Is hip hop dead? A wise man once said that it was but, perhaps, for all his wisdom and smarts Nas was wrong when he said that back in 2007. Hip hop then seemed to be stagnating, it seemed to have become another cog in the machine of churning cash for the fat white people in enormous buildings all over the world. All the while the movement that started hip hop on the course it was on up to 2007 had been ignored, the people and places that birthed hip hop had become just as poor and desolate as the times that fed its creation.

Does that mean that hip hop is dead?

Hip hop as an industry has generated billions in revenue and now produces more albums per year than ever before, but what does that mean? Is that a good thing or is that a bastardisation of what it was always meant to be? It’s not dead if it’s generating so much revenue, surely?

The voices of those that needed hip hop to express themselves are now diluted in the waste water of so many “artists” that simply aim to serve up a steaming hot bowl of misogynism and ridiculous flossing. What do I think? I think that having so much hip hop on the market has made it impossible to hear real artists, poets and wordsmiths, I think it’s stifled the movement.

However, for all my thoughts on the negatives in hip hop today I have to shed light on one amazing thing that’s come off the back of such garbage being turned out by the industry. Beat makers, producers and DJ’s are back on the rise. It seems I can’t walk five minutes around my home town without tripping over a beat maker; so just imagine what NYC, London or L.A must be like!
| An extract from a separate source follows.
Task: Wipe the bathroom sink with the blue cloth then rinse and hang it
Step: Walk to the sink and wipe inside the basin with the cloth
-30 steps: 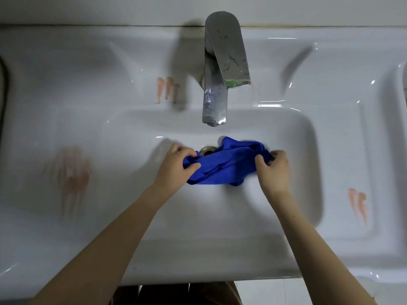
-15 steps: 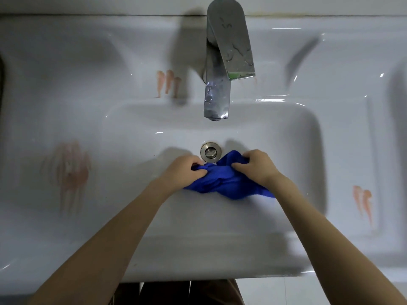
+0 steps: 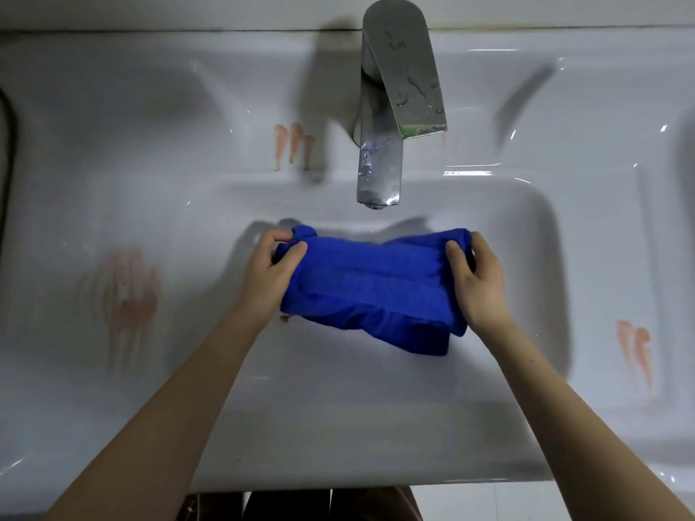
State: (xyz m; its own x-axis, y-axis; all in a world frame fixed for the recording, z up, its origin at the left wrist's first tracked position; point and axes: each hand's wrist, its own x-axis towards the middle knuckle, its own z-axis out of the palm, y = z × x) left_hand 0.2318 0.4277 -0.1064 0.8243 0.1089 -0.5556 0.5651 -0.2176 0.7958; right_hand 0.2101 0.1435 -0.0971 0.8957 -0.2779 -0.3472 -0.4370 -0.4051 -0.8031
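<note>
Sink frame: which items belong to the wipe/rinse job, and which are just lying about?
Job: blue cloth, held by left hand and right hand; sink; faucet; orange smears.
Lying about: dark curved object at left edge, unidentifiable.

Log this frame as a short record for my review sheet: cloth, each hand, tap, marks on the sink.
cloth: blue fabric cloth, bunched, stretched between both hands over the basin
left hand: left hand grips the cloth's left end
right hand: right hand grips its right end
tap: chrome single-lever faucet, no water stream visible
sink: white ceramic sink
marks: orange-pink smears on left, back-left and right ledges
</note>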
Take a few moments to peruse Soundcloud and you’ll find amazing hip hop influenced beat makers like Cuthead, see the track below, and you know that hip hop is not quite dead yet. The slick beats, slick DJ-ing and the slick mixes are still flowing but now minus the lyricist.
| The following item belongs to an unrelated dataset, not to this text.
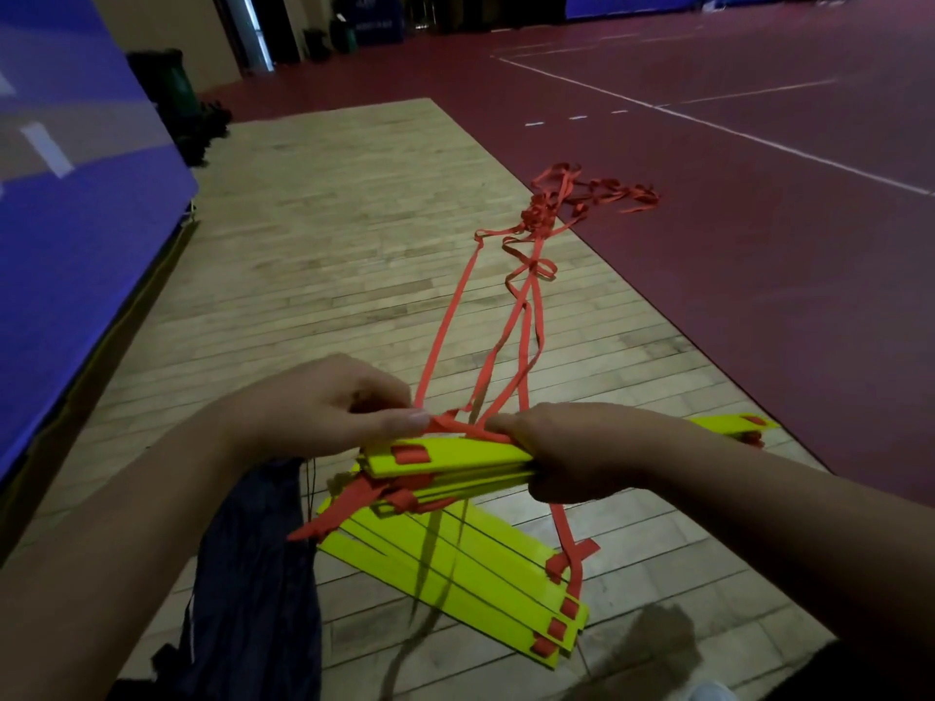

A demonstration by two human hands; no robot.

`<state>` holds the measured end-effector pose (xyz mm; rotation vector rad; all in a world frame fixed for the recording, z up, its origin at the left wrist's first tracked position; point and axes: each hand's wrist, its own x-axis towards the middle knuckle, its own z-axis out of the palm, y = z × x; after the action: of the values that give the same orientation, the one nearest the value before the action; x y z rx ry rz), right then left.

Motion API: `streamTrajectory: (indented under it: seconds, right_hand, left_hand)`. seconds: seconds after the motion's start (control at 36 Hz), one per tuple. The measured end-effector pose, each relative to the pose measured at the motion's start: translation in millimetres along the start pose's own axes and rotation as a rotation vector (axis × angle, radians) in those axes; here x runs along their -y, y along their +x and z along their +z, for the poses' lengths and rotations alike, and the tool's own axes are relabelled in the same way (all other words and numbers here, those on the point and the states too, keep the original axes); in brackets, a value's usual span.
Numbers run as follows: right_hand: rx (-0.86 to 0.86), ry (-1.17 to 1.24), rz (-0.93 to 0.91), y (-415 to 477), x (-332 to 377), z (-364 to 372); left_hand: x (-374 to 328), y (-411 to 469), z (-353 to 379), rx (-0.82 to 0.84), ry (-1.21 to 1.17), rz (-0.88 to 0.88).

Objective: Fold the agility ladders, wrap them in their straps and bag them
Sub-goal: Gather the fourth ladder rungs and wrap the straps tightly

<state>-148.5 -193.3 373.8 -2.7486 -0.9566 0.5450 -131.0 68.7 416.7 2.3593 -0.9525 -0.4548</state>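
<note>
Right hand [571,452] grips the stacked yellow rungs [455,455], left hand [324,407] pinches a red strap [445,326] above them; wrapping should go best with it pulled taut and flat.

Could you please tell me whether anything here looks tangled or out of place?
Yes. The red straps trailing from the held rungs end in a knotted heap where the wooden floor meets the red court. The rungs on the floor lie fanned askew, not stacked square.

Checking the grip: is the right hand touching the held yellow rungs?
Touching. The head view shows the right hand wrapped round the held yellow rungs.
</note>
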Motion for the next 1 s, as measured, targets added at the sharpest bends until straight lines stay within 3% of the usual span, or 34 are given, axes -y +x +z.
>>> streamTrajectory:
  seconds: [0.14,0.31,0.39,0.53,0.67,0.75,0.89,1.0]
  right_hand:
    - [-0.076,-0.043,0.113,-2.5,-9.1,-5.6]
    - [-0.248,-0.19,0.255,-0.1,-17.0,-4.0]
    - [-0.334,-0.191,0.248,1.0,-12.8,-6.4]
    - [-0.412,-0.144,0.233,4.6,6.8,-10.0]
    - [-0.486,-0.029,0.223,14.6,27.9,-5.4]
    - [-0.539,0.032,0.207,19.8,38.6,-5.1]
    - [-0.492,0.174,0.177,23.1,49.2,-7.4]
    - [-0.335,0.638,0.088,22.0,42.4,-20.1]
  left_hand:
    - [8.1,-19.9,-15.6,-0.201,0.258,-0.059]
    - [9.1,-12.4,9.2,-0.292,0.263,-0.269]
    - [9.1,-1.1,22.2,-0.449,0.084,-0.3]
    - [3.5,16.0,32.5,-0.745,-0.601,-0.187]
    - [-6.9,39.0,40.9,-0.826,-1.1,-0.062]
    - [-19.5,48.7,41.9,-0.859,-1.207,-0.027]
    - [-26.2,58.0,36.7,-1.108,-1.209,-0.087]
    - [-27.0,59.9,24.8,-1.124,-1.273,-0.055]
We see more and more that the producers are taking it back into their own hands, making it their own again. Where it was once that without a rapper on a beat it didn’t feel like hip hop, it now does. Hip hop is, after all, not just about spitting bars and verses but about the beats, the culture, and the lifestyle.

This kind of resistance to change, change that will ultimately sink a scene, is nothing new. Towards the mid ’80’s in the US times were hard, no one had money and no one had spare cash for musical instruments or new music, thus jazz began to decline, music became a luxury that no one could afford. Then we saw the resistance, people began chopping up (sampling) the old records they still had, then mixed tracks on old worn out record players and made an instrument of something never before considered to be such a thing.
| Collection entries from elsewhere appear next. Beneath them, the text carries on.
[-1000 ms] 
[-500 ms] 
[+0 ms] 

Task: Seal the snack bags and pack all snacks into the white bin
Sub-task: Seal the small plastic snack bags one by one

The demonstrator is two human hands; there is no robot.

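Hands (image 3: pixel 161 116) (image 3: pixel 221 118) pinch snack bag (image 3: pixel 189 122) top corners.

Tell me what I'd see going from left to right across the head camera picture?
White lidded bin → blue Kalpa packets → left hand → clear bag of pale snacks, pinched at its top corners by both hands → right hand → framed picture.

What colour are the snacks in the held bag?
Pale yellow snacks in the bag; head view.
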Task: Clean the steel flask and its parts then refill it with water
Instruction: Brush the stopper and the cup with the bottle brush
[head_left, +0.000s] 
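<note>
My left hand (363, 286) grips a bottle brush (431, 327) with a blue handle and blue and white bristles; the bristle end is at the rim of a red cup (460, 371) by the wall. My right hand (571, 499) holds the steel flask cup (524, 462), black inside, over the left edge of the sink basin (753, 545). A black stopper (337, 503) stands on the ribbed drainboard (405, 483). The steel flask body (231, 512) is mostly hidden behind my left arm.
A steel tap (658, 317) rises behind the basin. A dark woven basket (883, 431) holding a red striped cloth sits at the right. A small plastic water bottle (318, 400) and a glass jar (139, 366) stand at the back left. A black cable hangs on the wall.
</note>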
The DJ producer came to life, injected fresh blood into music and hip hop was born.

Then we found MC’s joining the scene, urban poets and musicians alike. This was followed by the style and the art of the scene. The break dancing, graffiti artists and the fashion all went hand in hand with the music and the resistance was in full force, hip hop was born.

But, still, is hip hop now dead?


I think the hip hop we knew and loved might just be dead, yes. Looking back at the mid-’90’s, where people seem to think hip hop was in its golden age we now, on reflection don’t see that same style and caliber. We don’t have the TuPac’s, Biggie Smalls and Big L’s on the scene anymore but people often forget so much more that came after them.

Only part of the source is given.